* **Work to be completed**
Every record below should be copied exactly, with the pictures left out.

Records excerpted from a collection:
- - - - -

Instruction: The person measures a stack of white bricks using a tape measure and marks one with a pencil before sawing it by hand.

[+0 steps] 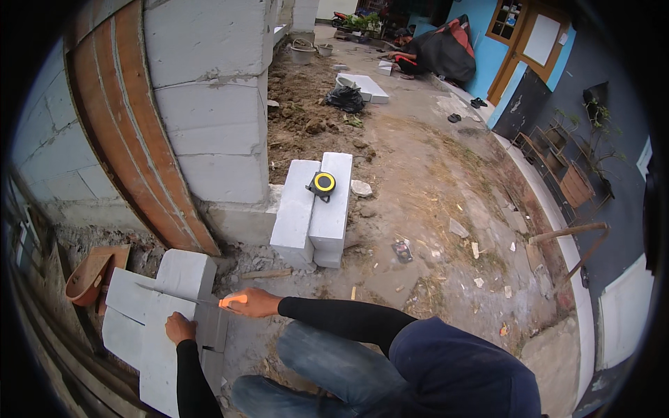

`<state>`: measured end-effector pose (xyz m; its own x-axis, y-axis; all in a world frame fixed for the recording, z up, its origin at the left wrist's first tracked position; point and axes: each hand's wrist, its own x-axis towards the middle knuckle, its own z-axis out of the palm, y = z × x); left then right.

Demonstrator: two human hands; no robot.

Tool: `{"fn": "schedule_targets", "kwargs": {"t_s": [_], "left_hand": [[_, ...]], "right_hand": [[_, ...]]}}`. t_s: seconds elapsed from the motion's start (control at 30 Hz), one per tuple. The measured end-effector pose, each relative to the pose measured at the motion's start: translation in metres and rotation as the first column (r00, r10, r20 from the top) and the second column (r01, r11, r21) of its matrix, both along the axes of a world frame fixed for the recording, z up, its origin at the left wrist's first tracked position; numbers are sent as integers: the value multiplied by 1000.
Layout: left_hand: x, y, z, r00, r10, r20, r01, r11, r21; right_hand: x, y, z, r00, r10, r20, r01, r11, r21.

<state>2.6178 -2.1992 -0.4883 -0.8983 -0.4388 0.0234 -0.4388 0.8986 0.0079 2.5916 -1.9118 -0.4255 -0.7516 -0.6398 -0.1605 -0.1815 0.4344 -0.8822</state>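
My right hand [259, 304] is wrapped round the orange handle of a narrow-bladed saw [232, 301]. Its thin grey blade points left across a white lightweight concrete block [160, 355]; its teeth are too small to make out. On top of that block, near its right edge, rests my left hand [181, 328] with the fingers curled down against it. Another white block [187, 270] lies just beyond the blade, and more block pieces are beneath. Farther ahead, a yellow and black tape measure [323, 183] sits on two long white blocks [291, 205] lying side by side.
A white block wall [209, 118] with a brown wooden board [125, 125] rises at the left. A brown bowl-shaped container [87, 280] stands beside the blocks. Farther off are a black plastic bag [346, 99], buckets [302, 51] and a crouching person. Rubble dots the ground.
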Motion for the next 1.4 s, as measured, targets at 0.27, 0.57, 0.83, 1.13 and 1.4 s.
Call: {"fn": "schedule_targets", "kwargs": {"t_s": [0.27, 0.57, 0.83, 1.13, 1.4], "left_hand": [[1, 14, 0, 997, 37, -70, -34, 998, 44], [0, 20, 3, 995, 49, -82, -46, 998, 37], [3, 16, -1, 989, 92, -115, -87, 995, 43], [7, 17, -3, 985, 140, -103, -131, 988, 87], [7, 20, 9, 978, 158, -137, -145, 984, 103]], "right_hand": [[1, -2, -30, 995, -61, -82, 54, 995, -78], [-1, 3, -34, 992, -69, -109, 59, 994, -93], [-5, 2, -28, 997, -49, -52, 44, 995, -84], [-5, -1, -42, 990, -70, -119, 49, 984, -170], [-10, -3, -47, 993, -48, -104, 32, 987, -156]]}}
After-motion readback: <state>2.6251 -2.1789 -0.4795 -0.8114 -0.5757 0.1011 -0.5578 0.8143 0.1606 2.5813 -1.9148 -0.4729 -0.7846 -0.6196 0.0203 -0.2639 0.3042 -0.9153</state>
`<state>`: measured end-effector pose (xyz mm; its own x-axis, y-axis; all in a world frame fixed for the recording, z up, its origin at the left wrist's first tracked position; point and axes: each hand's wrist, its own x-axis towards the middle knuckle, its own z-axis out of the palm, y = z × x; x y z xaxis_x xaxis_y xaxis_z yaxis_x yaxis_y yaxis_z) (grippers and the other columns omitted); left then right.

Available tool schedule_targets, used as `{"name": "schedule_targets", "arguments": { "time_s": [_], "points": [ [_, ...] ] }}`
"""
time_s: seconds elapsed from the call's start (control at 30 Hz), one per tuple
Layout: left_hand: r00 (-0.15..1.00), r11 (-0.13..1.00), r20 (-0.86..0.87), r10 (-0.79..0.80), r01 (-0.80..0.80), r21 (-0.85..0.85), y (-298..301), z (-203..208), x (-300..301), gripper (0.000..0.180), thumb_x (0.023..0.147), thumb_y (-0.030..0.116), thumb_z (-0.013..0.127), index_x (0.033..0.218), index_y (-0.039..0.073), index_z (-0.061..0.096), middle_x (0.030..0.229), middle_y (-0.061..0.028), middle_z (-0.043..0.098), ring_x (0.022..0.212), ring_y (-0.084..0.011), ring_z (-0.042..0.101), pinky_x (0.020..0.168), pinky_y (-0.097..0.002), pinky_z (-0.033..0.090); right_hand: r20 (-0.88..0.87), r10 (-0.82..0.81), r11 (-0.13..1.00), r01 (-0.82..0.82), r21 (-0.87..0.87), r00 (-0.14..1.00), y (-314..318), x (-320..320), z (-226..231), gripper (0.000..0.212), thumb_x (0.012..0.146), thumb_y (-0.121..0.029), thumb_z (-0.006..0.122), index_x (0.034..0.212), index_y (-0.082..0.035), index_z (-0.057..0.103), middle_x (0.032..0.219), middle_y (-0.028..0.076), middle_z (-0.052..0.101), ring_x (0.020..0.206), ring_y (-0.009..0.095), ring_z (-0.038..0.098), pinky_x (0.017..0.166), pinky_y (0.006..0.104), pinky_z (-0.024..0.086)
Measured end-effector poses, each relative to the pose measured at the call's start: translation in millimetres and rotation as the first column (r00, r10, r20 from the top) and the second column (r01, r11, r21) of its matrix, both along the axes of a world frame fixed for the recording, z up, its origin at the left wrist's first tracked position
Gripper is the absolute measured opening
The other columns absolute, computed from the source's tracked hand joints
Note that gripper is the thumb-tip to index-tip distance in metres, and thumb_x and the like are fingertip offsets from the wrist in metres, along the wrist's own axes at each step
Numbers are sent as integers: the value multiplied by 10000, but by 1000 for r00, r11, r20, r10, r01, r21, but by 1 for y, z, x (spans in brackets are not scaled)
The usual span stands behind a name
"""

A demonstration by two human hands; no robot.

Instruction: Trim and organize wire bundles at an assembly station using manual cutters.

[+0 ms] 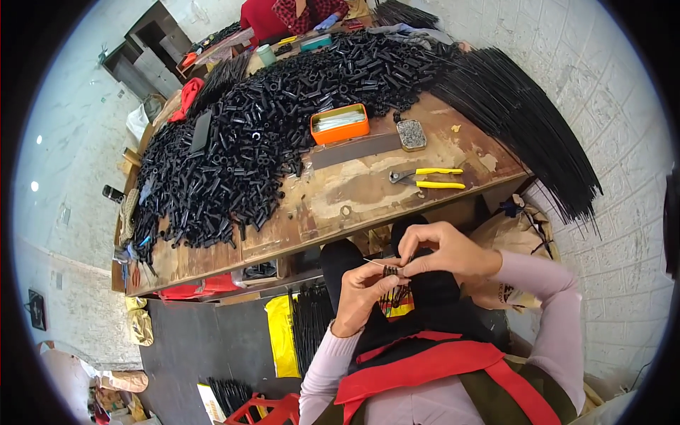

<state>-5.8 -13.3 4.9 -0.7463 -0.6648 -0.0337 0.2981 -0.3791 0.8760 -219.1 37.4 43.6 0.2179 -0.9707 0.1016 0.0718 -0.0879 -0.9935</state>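
- The wooden table (329,212) is the largest thing here; its near edge stands just beyond the person's knees.
- A heap of black tubular parts (234,156) covers much of its left and far side. Judging by the unsorted look, plenty of work may remain, though I cannot tell finished parts from unfinished ones.
- A bundle of long black rods (524,113) lies across the right end, jutting past the edge; shorter dark rods (312,329) lie on the floor beside a yellow bag (283,336).
- The left hand (361,290) pinches a row of small dark pieces between thumb and fingers, above the lap.
- The right hand (450,251) closes thumb and forefinger at the row's right end; whether it grips a separate piece, I cannot tell.
- An orange tin (341,132) holds pale sticks, and yellow-handled pliers (439,171) lie unused.
- A small tin (411,146) carries grey bits.
- The small dark pieces (390,271), between both hands, seem mid-handling, not yet set down; a thin pale sliver (373,262) sticks out leftward.
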Motion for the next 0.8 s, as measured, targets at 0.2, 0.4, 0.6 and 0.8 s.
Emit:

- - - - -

* **Exercise result**
Instruction: The person measures a stack of white bricks using a tape measure and marks one with a pencil before sawing it by hand.

[+0 steps] 

`<state>`: measured end-effector pose (xyz m; its own x-axis, y-axis; all in a world frame fixed for the recording, z up, its origin at the left wrist's first tracked position; point and axes: each hand's wrist, its own x-axis towards the middle knuckle, its own z-axis out of the palm, y = z × x); left then right.

Demonstrator: two human hands; no robot.

Tool: `{"fn": "schedule_targets", "kwargs": {"t_s": [_], "left_hand": [[_, ...]], "right_hand": [[_, ...]]}}`. t_s: seconds elapsed from the motion's start (control at 30 Hz), one per tuple. The measured end-effector pose, each relative to the pose measured at the motion's start: translation in metres and rotation as the first column (r00, r10, r20 from the top) and the second column (r01, r11, r21) of its matrix, both along the axes of a world frame fixed for the recording, z up, its origin at the left wrist's first tracked position; numbers are sent as integers: the value multiplied by 1000.
Layout: left_hand: x, y, z, r00, r10, r20, r01, r11, r21; right_hand: x, y, z, r00, r10, r20, r01, r11, r21.

<state>2.6178 -2.1992 -0.4883 -0.8983 -0.4388 0.0234 -0.4388 0.8986 0.0079 2.5916 -1.9118 -0.4255 -0.7516 -0.6398 -0.1605 -0.1815 0.4344 -0.8822</state>
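My right hand [259, 304] is wrapped round the orange handle of a narrow-bladed saw [232, 301]. Its thin grey blade points left across a white lightweight concrete block [160, 355]; its teeth are too small to make out. On top of that block, near its right edge, rests my left hand [181, 328] with the fingers curled down against it. Another white block [187, 270] lies just beyond the blade, and more block pieces are beneath. Farther ahead, a yellow and black tape measure [323, 183] sits on two long white blocks [291, 205] lying side by side.
A white block wall [209, 118] with a brown wooden board [125, 125] rises at the left. A brown bowl-shaped container [87, 280] stands beside the blocks. Farther off are a black plastic bag [346, 99], buckets [302, 51] and a crouching person. Rubble dots the ground.
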Motion for the next 1.4 s, as measured, targets at 0.27, 0.57, 0.83, 1.13 and 1.4 s.
Call: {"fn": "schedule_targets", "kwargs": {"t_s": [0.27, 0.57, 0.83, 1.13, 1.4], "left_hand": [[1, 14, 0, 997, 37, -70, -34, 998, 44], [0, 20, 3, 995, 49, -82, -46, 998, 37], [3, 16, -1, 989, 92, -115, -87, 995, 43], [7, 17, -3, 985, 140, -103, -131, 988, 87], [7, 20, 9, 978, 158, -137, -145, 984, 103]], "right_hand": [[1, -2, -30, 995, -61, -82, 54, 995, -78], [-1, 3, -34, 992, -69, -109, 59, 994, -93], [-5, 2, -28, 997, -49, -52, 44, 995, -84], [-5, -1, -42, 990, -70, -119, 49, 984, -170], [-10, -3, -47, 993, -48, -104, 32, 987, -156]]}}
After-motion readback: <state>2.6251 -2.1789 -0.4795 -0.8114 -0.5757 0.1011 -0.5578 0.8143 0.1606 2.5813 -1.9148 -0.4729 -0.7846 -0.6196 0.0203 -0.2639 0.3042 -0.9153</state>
`<state>`: measured end-effector pose (xyz mm; its own x-axis, y-axis; all in a world frame fixed for the recording, z up, its origin at the left wrist's first tracked position; point and axes: each hand's wrist, its own x-axis towards the middle knuckle, its own z-axis out of the palm, y = z × x; x y z xaxis_x xaxis_y xaxis_z yaxis_x yaxis_y yaxis_z) (grippers and the other columns omitted); left then right.

Available tool schedule_targets, used as `{"name": "schedule_targets", "arguments": { "time_s": [_], "points": [ [_, ...] ] }}`
"""
time_s: seconds elapsed from the call's start (control at 30 Hz), one per tuple
Layout: left_hand: r00 (-0.15..1.00), r11 (-0.13..1.00), r20 (-0.86..0.87), r10 (-0.79..0.80), r01 (-0.80..0.80), r21 (-0.85..0.85), y (-298..301), z (-203..208), x (-300..301), gripper (0.000..0.180), thumb_x (0.023..0.147), thumb_y (-0.030..0.116), thumb_z (-0.013..0.127), index_x (0.033..0.218), index_y (-0.039..0.073), index_z (-0.061..0.096), middle_x (0.030..0.229), middle_y (-0.061..0.028), middle_z (-0.043..0.098), ring_x (0.022..0.212), ring_y (-0.084..0.011), ring_z (-0.042..0.101), pinky_x (0.020..0.168), pinky_y (-0.097..0.002), pinky_z (-0.033..0.090); right_hand: r20 (-0.88..0.87), r10 (-0.82..0.81), r11 (-0.13..1.00), r01 (-0.82..0.82), r21 (-0.87..0.87), r00 (-0.14..1.00), y (-314..318), x (-320..320), z (-226..231), gripper (0.000..0.212), thumb_x (0.012..0.146), thumb_y (-0.121..0.029), thumb_z (-0.006..0.122), index_x (0.034..0.212), index_y (-0.082..0.035), index_z (-0.057..0.103), middle_x (0.032..0.219), middle_y (-0.028..0.076), middle_z (-0.052..0.101), ring_x (0.020..0.206), ring_y (-0.009..0.095), ring_z (-0.038..0.098), pinky_x (0.017..0.166), pinky_y (0.006..0.104), pinky_z (-0.024..0.086)
Measured end-effector poses, each relative to the pose measured at the call's start: translation in millimetres and rotation as the first column (r00, r10, r20 from the top) and the second column (r01, r11, r21) of its matrix, both along the axes of a world frame fixed for the recording, z up, its origin at the left wrist's first tracked position
Gripper is the absolute measured opening
The other columns absolute, computed from the source's tracked hand joints
Note that gripper is the thumb-tip to index-tip distance in metres, and thumb_x and the like are fingertip offsets from the wrist in metres, along the wrist's own axes at each step
Numbers are sent as integers: the value multiplied by 10000, but by 1000 for r00, r11, r20, r10, r01, r21, but by 1 for y, z, x (spans in brackets are not scaled)
The usual span stands behind a name
"""

A demonstration by two human hands; no robot.

Instruction: Trim and organize wire bundles at an assembly station using manual cutters.

[+0 ms] 

<state>-5.8 -13.3 4.9 -0.7463 -0.6648 -0.0337 0.2981 -0.3791 0.8760 -219.1 37.4 43.6 0.2179 -0.9707 0.1016 0.0718 -0.0879 -0.9935</state>
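- The wooden table (329,212) is the largest thing here; its near edge stands just beyond the person's knees.
- A heap of black tubular parts (234,156) covers much of its left and far side. Judging by the unsorted look, plenty of work may remain, though I cannot tell finished parts from unfinished ones.
- A bundle of long black rods (524,113) lies across the right end, jutting past the edge; shorter dark rods (312,329) lie on the floor beside a yellow bag (283,336).
- The left hand (361,290) pinches a row of small dark pieces between thumb and fingers, above the lap.
- The right hand (450,251) closes thumb and forefinger at the row's right end; whether it grips a separate piece, I cannot tell.
- An orange tin (341,132) holds pale sticks, and yellow-handled pliers (439,171) lie unused.
- A small tin (411,146) carries grey bits.
- The small dark pieces (390,271), between both hands, seem mid-handling, not yet set down; a thin pale sliver (373,262) sticks out leftward.
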Motion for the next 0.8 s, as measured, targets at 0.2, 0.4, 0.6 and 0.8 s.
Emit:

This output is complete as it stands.